(Task brief) Where in the entries below does "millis" appear? Copy every line that has it.

(Data for review)

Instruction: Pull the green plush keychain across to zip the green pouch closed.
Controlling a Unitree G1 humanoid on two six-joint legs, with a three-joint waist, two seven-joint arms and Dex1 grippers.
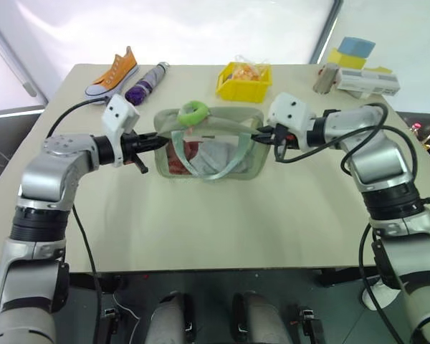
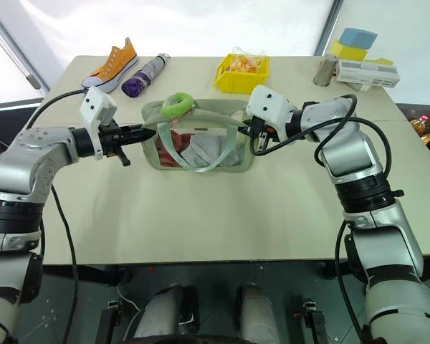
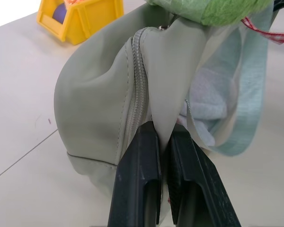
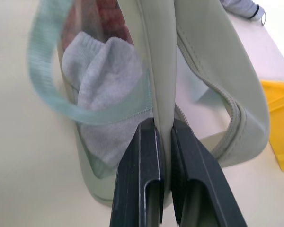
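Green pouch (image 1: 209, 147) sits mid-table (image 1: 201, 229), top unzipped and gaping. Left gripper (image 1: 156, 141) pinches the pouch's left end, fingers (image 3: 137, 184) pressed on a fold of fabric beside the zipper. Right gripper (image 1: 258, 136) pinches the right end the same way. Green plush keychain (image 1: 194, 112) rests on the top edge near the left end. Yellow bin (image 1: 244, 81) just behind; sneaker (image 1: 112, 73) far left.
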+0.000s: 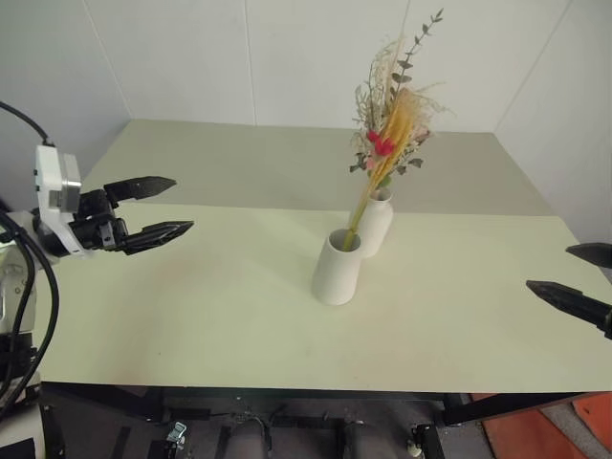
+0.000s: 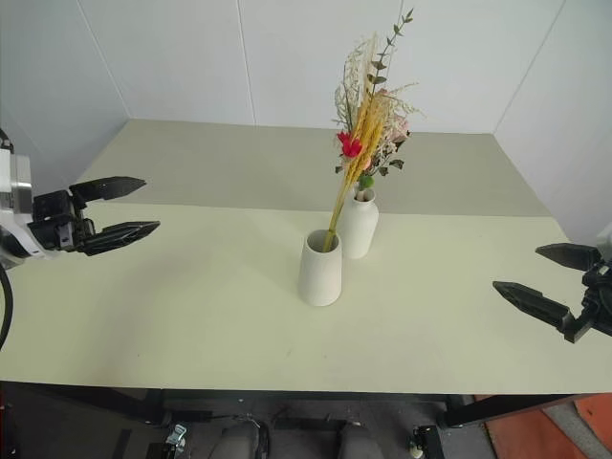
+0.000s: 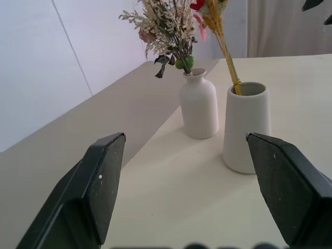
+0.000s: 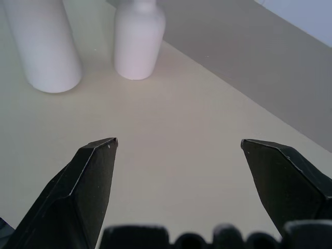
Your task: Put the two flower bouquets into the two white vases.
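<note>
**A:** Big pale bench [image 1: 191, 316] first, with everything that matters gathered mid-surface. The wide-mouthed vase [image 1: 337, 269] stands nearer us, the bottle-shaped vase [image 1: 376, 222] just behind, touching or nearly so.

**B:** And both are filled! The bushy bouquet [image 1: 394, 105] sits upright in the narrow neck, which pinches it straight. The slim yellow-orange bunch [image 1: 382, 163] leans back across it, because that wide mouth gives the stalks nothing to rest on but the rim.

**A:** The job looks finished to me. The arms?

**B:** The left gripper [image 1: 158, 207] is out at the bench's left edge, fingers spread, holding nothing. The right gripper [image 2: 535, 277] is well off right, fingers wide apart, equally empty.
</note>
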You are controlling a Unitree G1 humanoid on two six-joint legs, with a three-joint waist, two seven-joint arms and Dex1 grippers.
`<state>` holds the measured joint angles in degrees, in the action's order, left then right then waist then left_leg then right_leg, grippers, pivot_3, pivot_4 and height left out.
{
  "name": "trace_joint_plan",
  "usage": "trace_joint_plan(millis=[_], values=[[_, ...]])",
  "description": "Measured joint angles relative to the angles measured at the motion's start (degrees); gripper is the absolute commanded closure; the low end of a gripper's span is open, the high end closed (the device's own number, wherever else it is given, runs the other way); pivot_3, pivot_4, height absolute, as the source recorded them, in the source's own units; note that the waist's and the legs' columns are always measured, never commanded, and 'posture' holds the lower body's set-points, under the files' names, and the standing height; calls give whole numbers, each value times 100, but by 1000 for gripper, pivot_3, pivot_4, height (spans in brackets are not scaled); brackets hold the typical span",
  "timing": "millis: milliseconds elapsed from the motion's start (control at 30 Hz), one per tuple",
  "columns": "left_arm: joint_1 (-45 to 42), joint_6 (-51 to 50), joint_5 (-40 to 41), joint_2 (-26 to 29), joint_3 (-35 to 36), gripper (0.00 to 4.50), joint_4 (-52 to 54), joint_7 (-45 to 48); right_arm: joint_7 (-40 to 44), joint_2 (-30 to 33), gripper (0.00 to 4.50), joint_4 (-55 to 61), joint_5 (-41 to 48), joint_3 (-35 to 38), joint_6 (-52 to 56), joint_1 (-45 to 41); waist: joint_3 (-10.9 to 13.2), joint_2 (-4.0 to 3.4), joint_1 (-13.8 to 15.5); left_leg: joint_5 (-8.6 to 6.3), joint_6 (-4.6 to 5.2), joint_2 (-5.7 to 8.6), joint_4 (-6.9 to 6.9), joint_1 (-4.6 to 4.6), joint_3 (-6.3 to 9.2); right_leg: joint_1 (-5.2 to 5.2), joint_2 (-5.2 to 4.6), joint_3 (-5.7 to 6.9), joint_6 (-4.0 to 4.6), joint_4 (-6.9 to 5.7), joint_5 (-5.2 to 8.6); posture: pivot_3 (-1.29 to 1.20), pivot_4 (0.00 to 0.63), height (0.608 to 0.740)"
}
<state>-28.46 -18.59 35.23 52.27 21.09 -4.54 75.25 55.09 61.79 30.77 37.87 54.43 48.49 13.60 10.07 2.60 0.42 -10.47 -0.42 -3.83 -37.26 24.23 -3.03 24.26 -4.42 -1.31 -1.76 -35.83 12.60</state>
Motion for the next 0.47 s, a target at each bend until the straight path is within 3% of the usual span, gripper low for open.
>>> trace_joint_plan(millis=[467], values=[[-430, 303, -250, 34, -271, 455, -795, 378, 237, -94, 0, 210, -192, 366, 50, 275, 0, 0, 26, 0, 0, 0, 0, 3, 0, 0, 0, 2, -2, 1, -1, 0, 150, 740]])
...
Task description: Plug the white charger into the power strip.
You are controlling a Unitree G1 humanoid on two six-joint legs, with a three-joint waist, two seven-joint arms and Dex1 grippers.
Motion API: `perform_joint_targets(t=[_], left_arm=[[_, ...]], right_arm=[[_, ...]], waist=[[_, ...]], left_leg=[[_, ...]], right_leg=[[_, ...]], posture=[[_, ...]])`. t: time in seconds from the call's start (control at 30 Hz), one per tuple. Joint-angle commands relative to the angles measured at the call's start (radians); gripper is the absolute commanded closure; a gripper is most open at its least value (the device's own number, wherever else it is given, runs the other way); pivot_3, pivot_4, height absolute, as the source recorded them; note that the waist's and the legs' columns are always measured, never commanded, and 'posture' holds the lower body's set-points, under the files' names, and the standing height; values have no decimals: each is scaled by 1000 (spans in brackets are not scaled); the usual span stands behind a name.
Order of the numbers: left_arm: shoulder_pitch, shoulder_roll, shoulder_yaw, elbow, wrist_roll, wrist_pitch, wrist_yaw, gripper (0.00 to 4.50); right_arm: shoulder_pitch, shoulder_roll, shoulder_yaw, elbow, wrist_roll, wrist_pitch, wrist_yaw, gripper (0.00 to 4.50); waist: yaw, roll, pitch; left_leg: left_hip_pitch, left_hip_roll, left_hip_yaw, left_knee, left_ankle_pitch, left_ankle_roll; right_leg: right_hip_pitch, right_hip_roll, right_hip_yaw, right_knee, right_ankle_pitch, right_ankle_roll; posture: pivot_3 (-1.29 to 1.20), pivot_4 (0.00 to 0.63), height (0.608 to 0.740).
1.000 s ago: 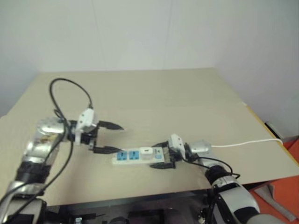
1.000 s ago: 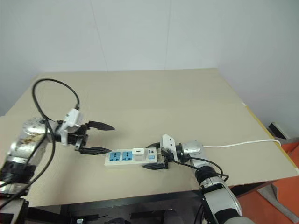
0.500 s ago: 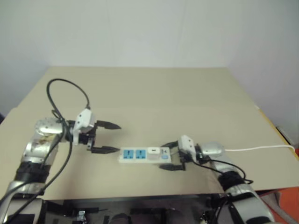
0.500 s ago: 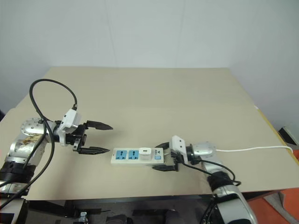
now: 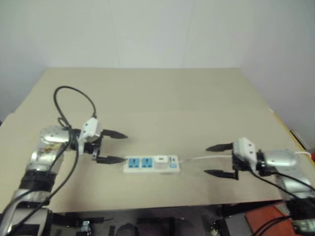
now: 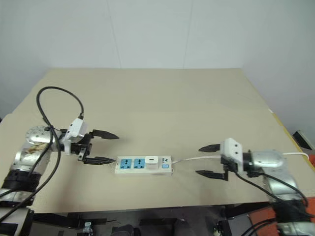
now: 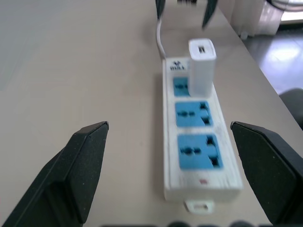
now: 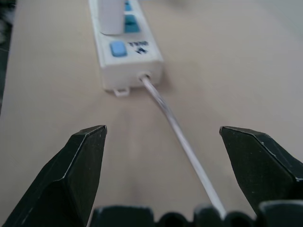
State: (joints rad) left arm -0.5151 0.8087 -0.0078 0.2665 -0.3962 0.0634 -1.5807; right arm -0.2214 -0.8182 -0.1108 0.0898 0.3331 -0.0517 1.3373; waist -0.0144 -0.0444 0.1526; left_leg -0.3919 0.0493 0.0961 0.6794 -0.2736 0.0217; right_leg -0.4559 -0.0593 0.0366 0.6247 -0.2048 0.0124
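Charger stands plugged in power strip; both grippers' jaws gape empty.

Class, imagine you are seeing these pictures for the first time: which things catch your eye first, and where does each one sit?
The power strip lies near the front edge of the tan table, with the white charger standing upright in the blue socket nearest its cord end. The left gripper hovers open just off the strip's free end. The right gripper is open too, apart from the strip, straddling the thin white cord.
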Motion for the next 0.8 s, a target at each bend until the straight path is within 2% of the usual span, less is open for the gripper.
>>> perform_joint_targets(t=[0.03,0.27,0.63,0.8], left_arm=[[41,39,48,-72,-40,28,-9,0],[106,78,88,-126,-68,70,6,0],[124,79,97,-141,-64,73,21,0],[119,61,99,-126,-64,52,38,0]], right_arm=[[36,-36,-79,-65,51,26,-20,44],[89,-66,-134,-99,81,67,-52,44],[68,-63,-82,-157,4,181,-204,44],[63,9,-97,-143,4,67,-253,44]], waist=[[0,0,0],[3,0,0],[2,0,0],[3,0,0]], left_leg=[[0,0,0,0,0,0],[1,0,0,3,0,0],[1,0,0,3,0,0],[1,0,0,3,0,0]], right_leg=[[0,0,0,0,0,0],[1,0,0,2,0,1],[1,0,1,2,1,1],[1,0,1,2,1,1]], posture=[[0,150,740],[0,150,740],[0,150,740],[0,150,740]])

(Answer for this exercise)
  "usage": "trace_joint_plan(millis=[_], values=[[_, ...]])",
  "timing": "millis: milliseconds elapsed from the motion's start (control at 30 Hz), one per tuple",
>>> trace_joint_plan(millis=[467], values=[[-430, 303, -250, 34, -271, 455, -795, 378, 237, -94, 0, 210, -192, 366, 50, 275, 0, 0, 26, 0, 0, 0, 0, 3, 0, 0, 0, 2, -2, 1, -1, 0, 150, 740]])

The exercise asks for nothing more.